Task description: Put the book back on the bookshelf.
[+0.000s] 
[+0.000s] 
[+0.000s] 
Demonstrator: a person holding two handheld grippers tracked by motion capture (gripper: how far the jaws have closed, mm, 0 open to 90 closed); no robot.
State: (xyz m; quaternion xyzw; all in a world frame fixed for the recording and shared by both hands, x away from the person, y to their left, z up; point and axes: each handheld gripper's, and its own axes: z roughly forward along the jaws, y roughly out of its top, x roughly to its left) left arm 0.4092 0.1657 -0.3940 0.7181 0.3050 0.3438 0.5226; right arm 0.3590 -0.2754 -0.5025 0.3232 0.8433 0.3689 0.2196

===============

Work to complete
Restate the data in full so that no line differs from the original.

Reply
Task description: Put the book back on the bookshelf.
[+0.000s] 
[+0.000s] 
[+0.000s] 
Demonstrator: a person holding two handheld grippers tracked by motion capture (gripper: how far the jaws have closed, mm, 0 open to 90 closed); no robot.
State: (xyz m; quaternion xyzw; all in a world frame fixed for the recording and shared by both hands, x away from the person, y to their left, z up; point and axes: each handheld gripper's, and its own axes: z roughly forward along the jaws, y roughly out of its top, x roughly to its left) left arm 0.4092 0.1657 -0.3940 0.7181 0.3050 0.3438 0.5226; right arm 0.3590 -0.2754 -0.5025 0.3232 0.8433 0.3689 0.2196

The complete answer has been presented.